In Alex Garlands kunstvoll inszeniertem Horrorfilm wird Jessie Buckley in einer abgelegenen Villa auf dem Lande von mehreren Rory Kinnears verfolgt. Das ist schön anzuschauen
«Provokativ und punkig» nennt Hauptdarstellerin Jessie Buckley den Regisseur ihres neusten Filmes «Men» im anschliessenden Q&A an der Weltpremiere in Cannes.
Dies beschreibt die Arbeit von Alex Garland («Ex Machina», «Annihilation») sehr schön.
Die Erzählweise seiner Filme ist ruhig, nervenzerreissende Schockmomente werden sorgfältig und bedacht aufgebaut. Das Punkig-Provokative ist in den ausdrucksstarken Bildern bereits früh erkennbar, aber entfaltet sich erst im Verlauf seiner Geschichten so richtig. Garland ist ein Meister darin, Spannung aufzubauen und eine beklemmende Atmosphäre zu kreieren.
Idealer Schauplatz für Horror-Geschichte
Für «Men» wählte der englische Filmemacher den idealen Schauplatz, um die Geschichte von Harper zu erzählen, die ein traumatisches persönliches Erlebnis zu verarbeiten versucht.
In der idyllischen englischen Countryside möchte sie in einer alten abgelegenen Villa Abstand von der Gesellschaft und von der Arbeit gewinnen.
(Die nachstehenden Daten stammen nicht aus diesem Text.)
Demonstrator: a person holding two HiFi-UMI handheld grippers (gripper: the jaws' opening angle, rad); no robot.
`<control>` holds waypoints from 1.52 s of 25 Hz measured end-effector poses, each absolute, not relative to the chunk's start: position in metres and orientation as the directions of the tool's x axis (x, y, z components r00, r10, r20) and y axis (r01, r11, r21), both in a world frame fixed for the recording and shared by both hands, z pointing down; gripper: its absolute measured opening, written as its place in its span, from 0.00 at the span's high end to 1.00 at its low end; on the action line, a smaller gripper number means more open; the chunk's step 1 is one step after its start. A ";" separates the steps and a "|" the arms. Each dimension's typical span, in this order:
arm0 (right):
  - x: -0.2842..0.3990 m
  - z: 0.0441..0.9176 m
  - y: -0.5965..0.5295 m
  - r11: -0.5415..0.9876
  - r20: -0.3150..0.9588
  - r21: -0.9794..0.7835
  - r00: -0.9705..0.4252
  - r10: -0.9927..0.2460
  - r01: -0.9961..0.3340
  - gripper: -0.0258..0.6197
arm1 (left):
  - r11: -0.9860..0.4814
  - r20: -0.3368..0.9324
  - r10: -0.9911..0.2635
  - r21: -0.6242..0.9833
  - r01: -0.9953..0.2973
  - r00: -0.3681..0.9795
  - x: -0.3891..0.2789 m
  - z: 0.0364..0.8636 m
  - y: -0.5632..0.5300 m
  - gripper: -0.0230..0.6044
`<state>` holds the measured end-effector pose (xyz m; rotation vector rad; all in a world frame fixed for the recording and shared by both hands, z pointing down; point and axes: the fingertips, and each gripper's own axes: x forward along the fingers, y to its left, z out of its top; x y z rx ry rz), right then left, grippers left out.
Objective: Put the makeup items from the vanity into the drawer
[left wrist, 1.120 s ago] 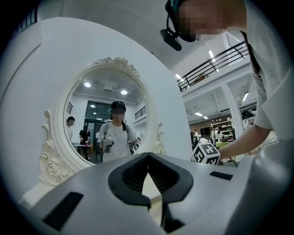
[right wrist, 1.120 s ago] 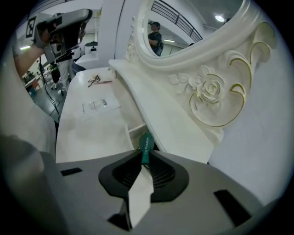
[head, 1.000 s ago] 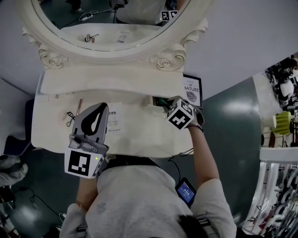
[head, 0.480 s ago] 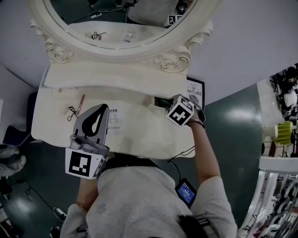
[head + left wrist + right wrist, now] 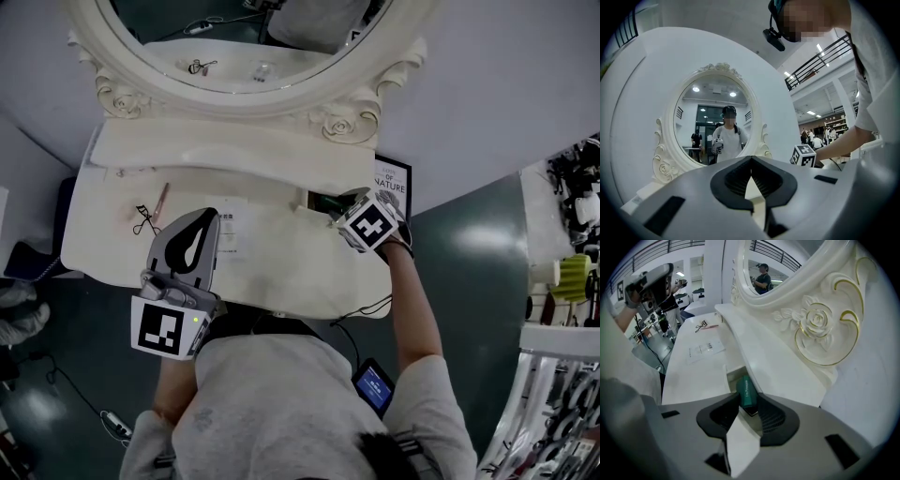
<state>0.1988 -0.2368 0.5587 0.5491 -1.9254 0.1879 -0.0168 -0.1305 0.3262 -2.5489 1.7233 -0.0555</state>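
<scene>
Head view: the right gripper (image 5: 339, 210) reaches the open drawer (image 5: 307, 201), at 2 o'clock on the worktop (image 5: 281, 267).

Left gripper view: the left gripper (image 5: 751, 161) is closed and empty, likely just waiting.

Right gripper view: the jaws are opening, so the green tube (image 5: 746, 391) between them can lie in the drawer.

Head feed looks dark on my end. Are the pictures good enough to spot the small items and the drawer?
Head view: dim overall, but the eyelash curler is still easy to make out. Right gripper view: evenly lit, the green tube in the drawer crisp, fisheye bending the vanity edge. Left gripper view: bright, strongly curved, no motion blur.
</scene>
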 end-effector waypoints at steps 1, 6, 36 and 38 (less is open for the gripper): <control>0.200 0.560 -0.238 0.880 0.898 0.117 -0.329 -0.291 -0.460 0.76 | -0.368 -0.006 -0.929 -0.074 -0.927 0.370 -0.016 0.326 -0.130 0.94; 0.198 0.558 -0.237 0.875 0.876 0.063 -0.394 -0.279 -0.480 0.73 | -0.352 -0.017 -0.935 -0.083 -0.932 0.355 -0.011 0.324 -0.125 0.94; 0.182 0.493 -0.214 0.684 0.556 0.024 -0.559 -0.615 -0.729 0.92 | -0.374 -0.022 -0.926 -0.084 -0.924 0.377 -0.021 0.320 -0.112 0.94; 0.174 0.484 -0.208 0.666 0.516 0.008 -0.568 -0.641 -0.746 0.92 | -0.380 -0.024 -0.924 -0.085 -0.921 0.383 -0.026 0.318 -0.111 0.94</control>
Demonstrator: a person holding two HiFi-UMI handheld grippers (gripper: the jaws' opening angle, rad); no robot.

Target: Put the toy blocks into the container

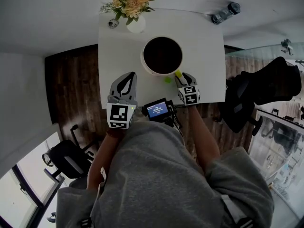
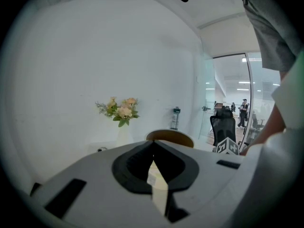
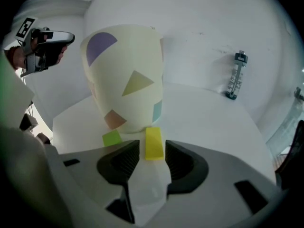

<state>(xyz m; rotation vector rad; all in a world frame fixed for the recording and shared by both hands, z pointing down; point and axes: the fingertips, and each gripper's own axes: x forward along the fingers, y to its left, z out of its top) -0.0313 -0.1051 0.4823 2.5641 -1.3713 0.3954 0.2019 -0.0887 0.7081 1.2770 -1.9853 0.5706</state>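
Observation:
A cream container (image 1: 162, 55) with coloured shapes on its wall (image 3: 128, 75) stands in the middle of the white table (image 1: 209, 65). A yellow block (image 3: 153, 143) lies on the table against the container's base, with a green block (image 3: 112, 138) just left of it. My right gripper (image 3: 153, 153) is tilted down over the yellow block (image 1: 178, 73), which lies between its tips; the right pad is close against it and a thin gap shows at the left pad. My left gripper (image 1: 130, 75) hovers left of the container, shut and empty.
At the table's far edge stand a white vase of flowers (image 1: 136, 22) and a small round object (image 1: 113, 23). A water bottle (image 1: 226, 12) lies at the far right corner. Black office chairs (image 1: 266, 87) stand right of the table on the wood floor.

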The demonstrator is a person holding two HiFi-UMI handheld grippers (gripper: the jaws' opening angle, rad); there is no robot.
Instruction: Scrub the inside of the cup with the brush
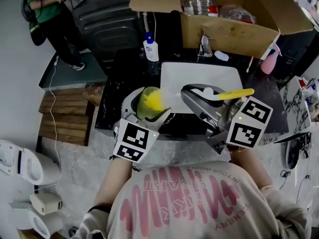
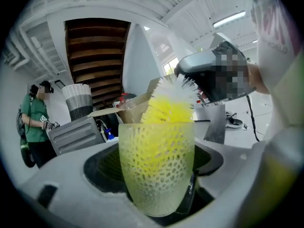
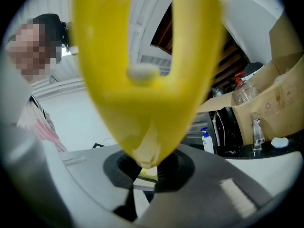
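Observation:
A pale green, dimpled translucent cup [image 1: 148,108] is clamped upright in my left gripper [image 1: 147,112], low and left of the white basin. In the left gripper view the cup [image 2: 156,170] fills the middle between the jaws of the left gripper [image 2: 156,189]. The brush's yellow and white bristles [image 2: 171,103] are inside the cup and stick out above its rim. My right gripper [image 1: 205,99] is shut on the brush's yellow handle [image 1: 235,93], which points right. In the right gripper view the looped handle [image 3: 147,80] rises out of the right gripper [image 3: 147,167].
Behind the white basin [image 1: 199,73] stand an open cardboard box [image 1: 229,31] holding bottles, a white pump bottle [image 1: 150,48] and a pink bottle [image 1: 269,62]. A dark crate [image 1: 109,24] and a person in green [image 1: 47,9] are at the far left. Wooden slats [image 1: 65,116] lie on the floor.

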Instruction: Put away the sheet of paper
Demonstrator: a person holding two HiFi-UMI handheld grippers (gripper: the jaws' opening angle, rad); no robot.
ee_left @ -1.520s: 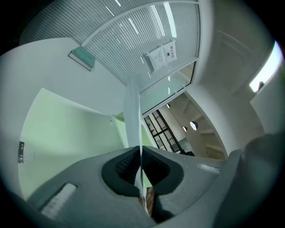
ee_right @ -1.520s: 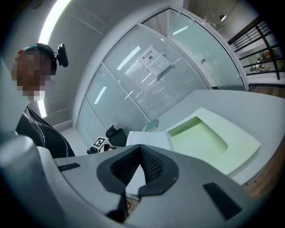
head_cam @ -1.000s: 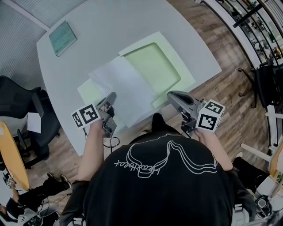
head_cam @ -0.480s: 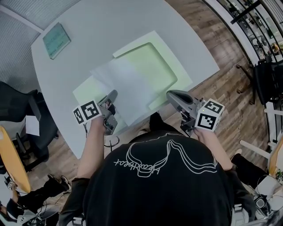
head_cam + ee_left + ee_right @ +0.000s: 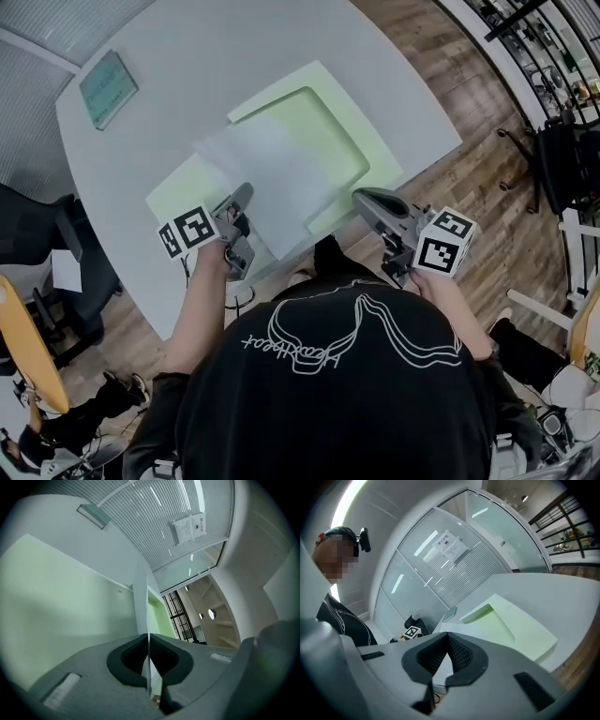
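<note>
A white sheet of paper [image 5: 272, 173] lies across an open pale green folder [image 5: 330, 127] on the white table [image 5: 234, 56]. My left gripper [image 5: 242, 195] is shut on the sheet's near edge. In the left gripper view the paper [image 5: 142, 592] runs edge-on, thin and upright, between the closed pads of that gripper [image 5: 149, 637], with the green folder [image 5: 56, 602] behind it. My right gripper [image 5: 366, 199] hovers at the table's near edge, right of the sheet, shut and holding nothing. In the right gripper view its tips [image 5: 447, 635] meet, with the folder [image 5: 508, 620] beyond them.
A small teal booklet [image 5: 101, 82] lies at the table's far left corner. Dark office chairs stand to the left [image 5: 37, 234] and at the far right [image 5: 562, 159] on the wooden floor. The table's rounded near edge [image 5: 300, 246] runs just before my body.
The left gripper has edged slightly forward over the table with the sheet still pinched. The right gripper has stayed almost where it was.
</note>
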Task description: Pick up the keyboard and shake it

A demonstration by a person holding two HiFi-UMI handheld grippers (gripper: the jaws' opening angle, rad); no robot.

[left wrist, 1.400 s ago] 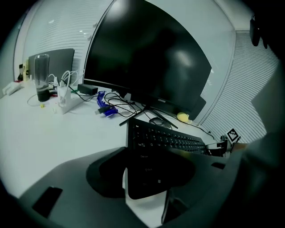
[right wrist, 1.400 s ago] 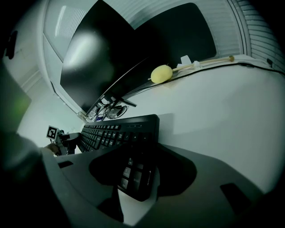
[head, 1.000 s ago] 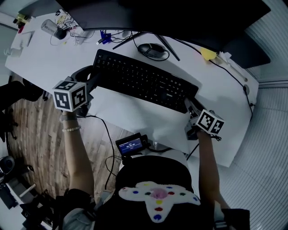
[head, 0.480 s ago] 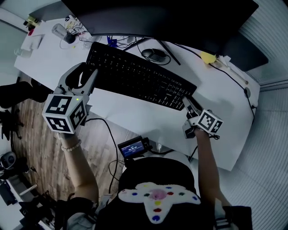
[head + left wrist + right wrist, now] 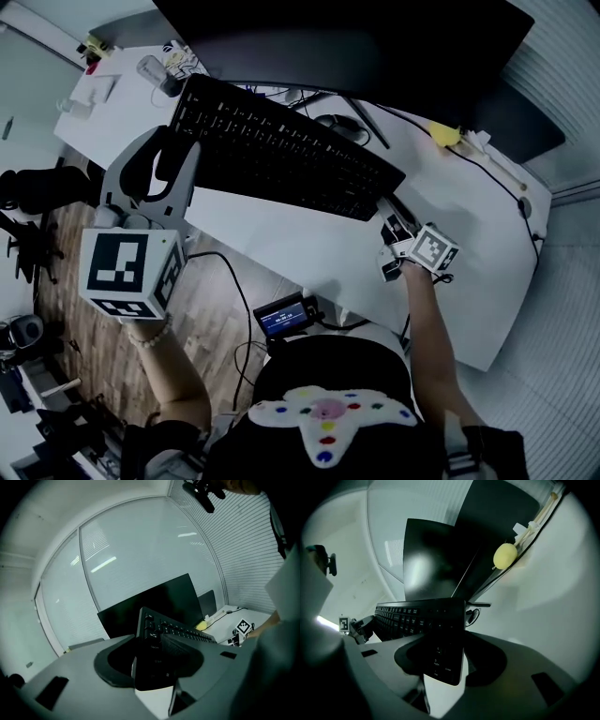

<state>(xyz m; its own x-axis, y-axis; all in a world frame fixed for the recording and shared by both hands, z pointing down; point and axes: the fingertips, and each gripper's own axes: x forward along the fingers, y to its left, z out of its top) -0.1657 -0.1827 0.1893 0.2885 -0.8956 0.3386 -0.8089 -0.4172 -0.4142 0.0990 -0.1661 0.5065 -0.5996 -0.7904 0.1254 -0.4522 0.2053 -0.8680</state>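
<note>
The black keyboard (image 5: 281, 150) is off the white desk (image 5: 291, 239) and tilted, its left end higher than its right. My left gripper (image 5: 174, 150) has that left end between its jaws, which are closing on it; the left gripper view shows the keyboard's end (image 5: 176, 631) wedged in my left gripper (image 5: 157, 665). My right gripper (image 5: 389, 227) is shut on the right end, low near the desk. In the right gripper view the number-pad end (image 5: 440, 653) sits between the jaws of my right gripper (image 5: 443, 667).
A dark monitor (image 5: 356, 47) stands behind the keyboard, with a mouse (image 5: 339, 123) and cables under it. A yellow ball (image 5: 447, 136) lies at the back right. Small items (image 5: 155, 70) crowd the back left corner. A small screen device (image 5: 286, 317) hangs at the desk's front edge.
The left gripper has risen toward the camera, lifting the keyboard's left end off the desk. The right gripper has stayed nearly in place, holding the right end.
</note>
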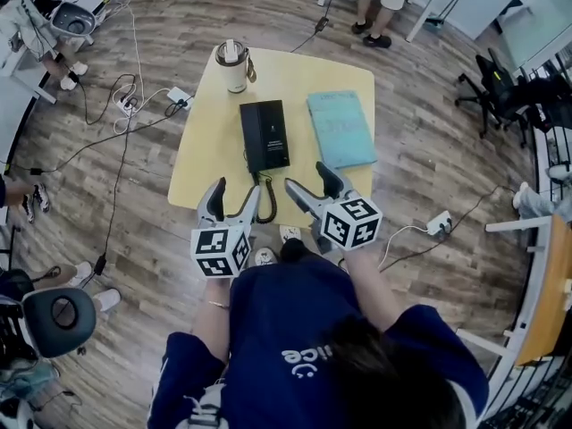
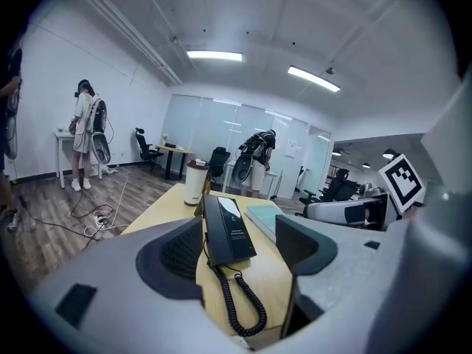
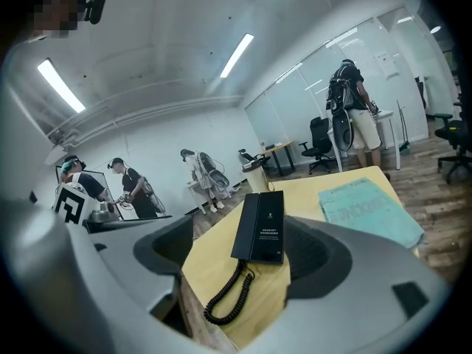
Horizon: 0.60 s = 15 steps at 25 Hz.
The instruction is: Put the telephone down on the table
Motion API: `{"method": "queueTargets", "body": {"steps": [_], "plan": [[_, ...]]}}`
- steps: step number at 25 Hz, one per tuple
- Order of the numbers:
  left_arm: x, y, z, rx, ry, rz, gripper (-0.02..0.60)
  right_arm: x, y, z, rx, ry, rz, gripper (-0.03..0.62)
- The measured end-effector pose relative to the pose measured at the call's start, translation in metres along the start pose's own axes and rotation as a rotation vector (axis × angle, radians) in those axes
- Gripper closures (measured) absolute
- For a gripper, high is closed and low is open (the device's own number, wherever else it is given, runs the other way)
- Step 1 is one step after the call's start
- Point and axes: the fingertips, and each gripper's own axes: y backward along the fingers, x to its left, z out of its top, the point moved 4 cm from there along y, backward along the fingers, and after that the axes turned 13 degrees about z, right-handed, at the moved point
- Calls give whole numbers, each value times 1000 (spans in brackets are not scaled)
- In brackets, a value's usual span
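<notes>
A black telephone lies flat on the yellow table, handset on its base, its coiled cord looping toward the near edge. The same telephone shows ahead between the left jaws, and the telephone lies between the right jaws. My left gripper hovers at the table's near edge, open and empty, just left of the cord. To the cord's right my right gripper is also open, holding nothing. Neither gripper touches the telephone.
A lidded cup stands at the table's far left corner. A teal book lies right of the telephone. Cables and a power strip lie on the wood floor at left. Office chairs and standing people ring the room.
</notes>
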Motion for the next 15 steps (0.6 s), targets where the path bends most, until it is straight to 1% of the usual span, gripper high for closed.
{"method": "queueTargets", "body": {"steps": [6,7,8,9,10,11,15], "plan": [[-4,5,4,-27,-15,-27,276,5,-2,1,12,41,-7,221],[-4,5,5,-32,-16,-29,279,6,-2,1,14,49,-11,240],[-5,6,6,-37,-17,-27,298,7,-2,2,16,61,-18,278],[-5,6,8,-44,-16,-21,339,7,-3,2,18,74,-23,313],[-4,6,8,-49,-14,-14,372,8,-4,2,21,84,-27,332],[-3,6,8,-54,-13,-8,390,8,-5,2,25,88,-27,352],[-4,3,4,-44,-28,6,425,8,-9,-4,40,43,-8,428]]}}
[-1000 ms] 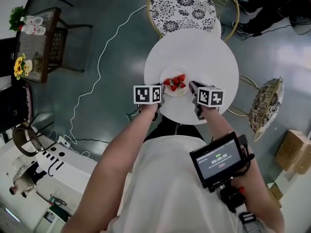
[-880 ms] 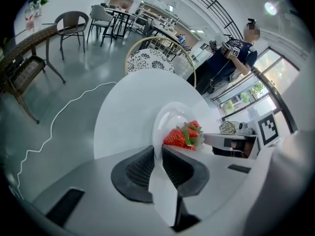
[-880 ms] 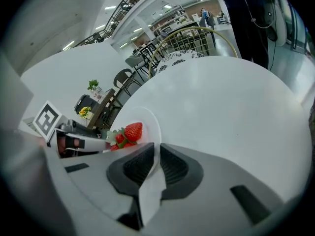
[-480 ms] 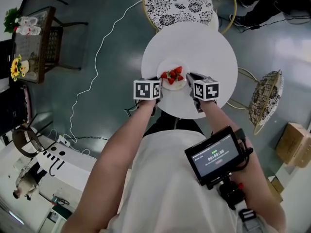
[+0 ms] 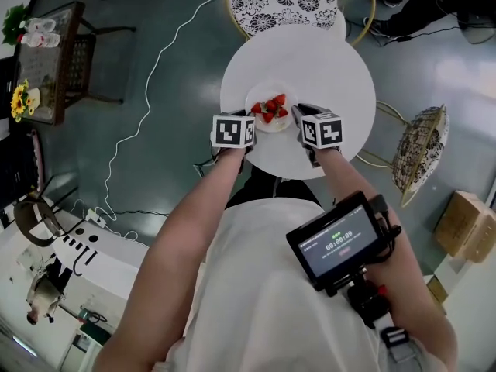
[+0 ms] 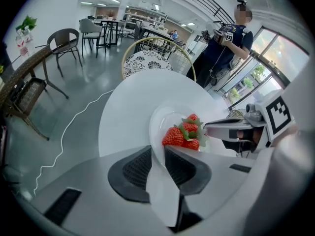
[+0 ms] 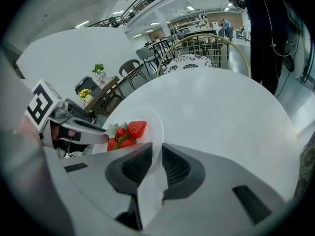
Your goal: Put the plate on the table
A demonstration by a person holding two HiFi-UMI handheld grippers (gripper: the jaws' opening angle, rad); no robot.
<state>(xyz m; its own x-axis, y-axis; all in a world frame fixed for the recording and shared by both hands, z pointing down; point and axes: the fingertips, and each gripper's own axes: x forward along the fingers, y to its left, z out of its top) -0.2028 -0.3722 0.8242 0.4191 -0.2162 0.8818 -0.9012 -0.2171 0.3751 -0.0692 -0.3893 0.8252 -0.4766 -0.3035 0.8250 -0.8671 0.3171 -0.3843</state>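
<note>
A small white plate (image 5: pixel 260 120) with several red strawberries (image 5: pixel 269 108) is held over the near left part of the round white table (image 5: pixel 325 76). My left gripper (image 5: pixel 249 124) is shut on the plate's left rim and my right gripper (image 5: pixel 296 116) on its right rim. In the left gripper view the plate (image 6: pixel 160 124) runs between the shut jaws of the left gripper (image 6: pixel 157 165), with the strawberries (image 6: pixel 184 134) just beyond. In the right gripper view the right gripper (image 7: pixel 156 162) pinches the plate (image 7: pixel 150 114) beside the strawberries (image 7: pixel 125 134). Whether the plate touches the tabletop cannot be told.
A chair with a floral cushion (image 5: pixel 283 2) stands at the table's far side and a wicker chair (image 5: pixel 418 157) at its right. A white cable (image 5: pixel 147 107) trails over the floor at left. A person (image 6: pixel 224 43) stands beyond the table.
The table, plate and grippers have drifted up and a little left in the head view. Both grippers keep their hold on the plate's rim.
</note>
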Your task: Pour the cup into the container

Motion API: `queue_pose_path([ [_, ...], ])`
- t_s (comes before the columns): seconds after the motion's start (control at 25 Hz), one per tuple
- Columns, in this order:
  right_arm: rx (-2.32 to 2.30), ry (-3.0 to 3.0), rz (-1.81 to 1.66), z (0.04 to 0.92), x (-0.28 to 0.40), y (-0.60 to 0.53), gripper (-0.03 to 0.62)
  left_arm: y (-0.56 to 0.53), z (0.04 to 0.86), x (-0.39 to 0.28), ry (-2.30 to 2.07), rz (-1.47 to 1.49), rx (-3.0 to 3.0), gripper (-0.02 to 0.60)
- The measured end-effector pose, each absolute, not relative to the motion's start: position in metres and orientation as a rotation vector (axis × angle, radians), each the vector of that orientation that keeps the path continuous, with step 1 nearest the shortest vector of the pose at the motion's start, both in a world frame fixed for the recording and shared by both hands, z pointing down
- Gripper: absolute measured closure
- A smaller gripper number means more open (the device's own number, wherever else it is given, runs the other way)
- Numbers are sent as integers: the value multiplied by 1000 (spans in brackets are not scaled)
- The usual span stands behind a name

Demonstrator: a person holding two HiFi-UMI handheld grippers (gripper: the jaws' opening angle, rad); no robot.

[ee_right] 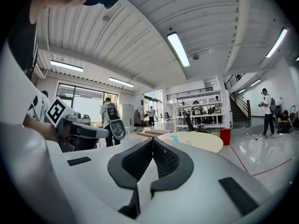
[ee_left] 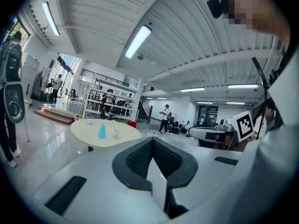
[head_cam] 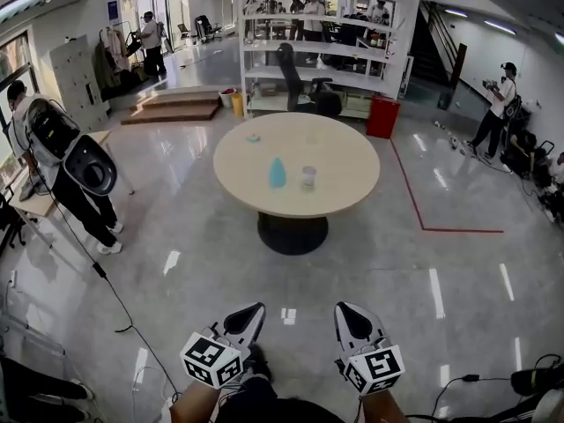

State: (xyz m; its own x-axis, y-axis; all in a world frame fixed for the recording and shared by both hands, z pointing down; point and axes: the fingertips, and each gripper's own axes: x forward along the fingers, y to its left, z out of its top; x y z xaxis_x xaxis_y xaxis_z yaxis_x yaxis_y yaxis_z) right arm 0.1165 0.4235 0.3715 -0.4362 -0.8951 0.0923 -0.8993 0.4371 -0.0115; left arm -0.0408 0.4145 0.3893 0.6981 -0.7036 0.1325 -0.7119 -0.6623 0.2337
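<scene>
Far ahead on a round beige table (head_cam: pixel 339 161) stand a light blue vessel (head_cam: pixel 278 174) and, just to its right, a small clear container (head_cam: pixel 307 178). From the left gripper view they show as the small blue vessel (ee_left: pixel 102 131) and clear container (ee_left: pixel 115 133). Only the blue vessel (ee_right: pixel 175 137) is plain in the right gripper view. Both grippers hang low near my body, well short of the table. My left gripper (head_cam: pixel 253 310) (ee_left: pixel 152 141) is shut with nothing in it. My right gripper (head_cam: pixel 347 310) (ee_right: pixel 153 141) is shut and empty too.
A small pale object (head_cam: pixel 253 137) lies at the table's far left. A person with a backpack (head_cam: pixel 48 139) stands at the left, and a cable (head_cam: pixel 106 280) runs over the glossy floor. Behind the table are a black chair (head_cam: pixel 300 82), shelves and a red bin (head_cam: pixel 383 117). A red floor line (head_cam: pixel 414 205) runs at the right.
</scene>
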Motion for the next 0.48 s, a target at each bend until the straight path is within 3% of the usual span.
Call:
queue_pose_path([
  [0.48, 1721, -2598, 146, 370, 92, 215, 589, 202, 382, -77, -1018, -11, 2728, 581],
])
Das Gras sieht wohl nirgends so saftig und grün aus wie in dieser Gegend und die wunderschöne riesige Villa, in der Harper verweilt, bietet ihr Luxus und Komfort. Die anfängliche Idylle des Ortes steht aber im krassen Gegensatz zu den Erlebnissen, die Harper dort haben wird.
Nach einem Hausrundgang mit dem kauzigen Hausbesitzer Geoffrey begibt sich Harper auf einen Waldspaziergang. Auf der anderen Seite eines langen Tunnels erblickt sie plötzlich eine mysteriöse Gestalt, worauf sie panisch flüchtet. Zurück in der Villa ist der Spuk noch nicht vorbei: Im Garten schleicht ein entblösster Mann mit Verletzungen im Gesicht herum.
Zum Autor:
Gianluca Izzo berichtet für blue News direkt vor Ort über das Cannes Film Festival. Er besuchte in den vergangenen Jahren regelmässig die renommierten Festivals von Cannes, Venedig und Berlin und war einige Jahre selbst in der Filmindustrie tätig. Heute arbeitet er für blue Entertainment in der Programmplanung.
Geoffrey und der nackte Mann sind nur zwei von vielen Figuren, die Rory Kinnear in «Men» verkörpert. Der Mann, der insbesondere durch seine Auftritte in den letzten Bond-Filmen Bekanntheit erlangte, liefert eine Glanzleistung ab, indem er Jessie Buckley wie ein Chamäleon in völlig unterschiedlichen Gestalten Schrecken einjagt und dabei in jeder Rolle überzeugt.
Als Geoffrey bringt er übrigens eine angenehme Prise von britischem Humor mit sich, was das sonst nervenstrapazierende Seherlebnis ein wenig auflockert.
Phänomenale Bildsprache
Neben Garlands meisterhaftem Spannungsaufbau ist auch die visuelle Umsetzung in «Men» bemerkenswert. Die ästhetische Bildsprache ist schlichtweg phänomenal und bis ins kleinste Detail wohlüberlegt.
Die Geschichte wird auf zwei Zeitebenen erzählt, wobei eine Ebene die Gegenwart repräsentiert und die andere Ebene Fragmente aus der Vergangenheit darstellt.
Die Szenen aus der Vergangenheit beinhalten den Konflikt mit ihrem Ehemann und heben sich visuell ab, indem sie in wunderschönes Orange getränkt sind und sich mitten in London in einer Wohnung direkt an der Themse abspielen. Das Orange wirkt wie eine Vorstufe und ein Warnsignal für das blutige Rot, das in der gegenwärtigen Erzählung noch folgen soll.
Bezüglich Spannungsaufbau und Horror muss hier noch ergänzt werden, dass es eindeutig nicht nur beim Nervenkitzel bleibt. Der Horror wird auch physisch, überraschend heftig sogar. «Men» ist somit definitiv nichts für zartbesaitete Gemüter. Für Fans von etwas anspruchsvolleren, ästhetisch wirkenden Horrorfilmen ist dieser Trip jedoch ein Muss.
«Men» läuft ab dem 18. August in den Schweizer Kinos.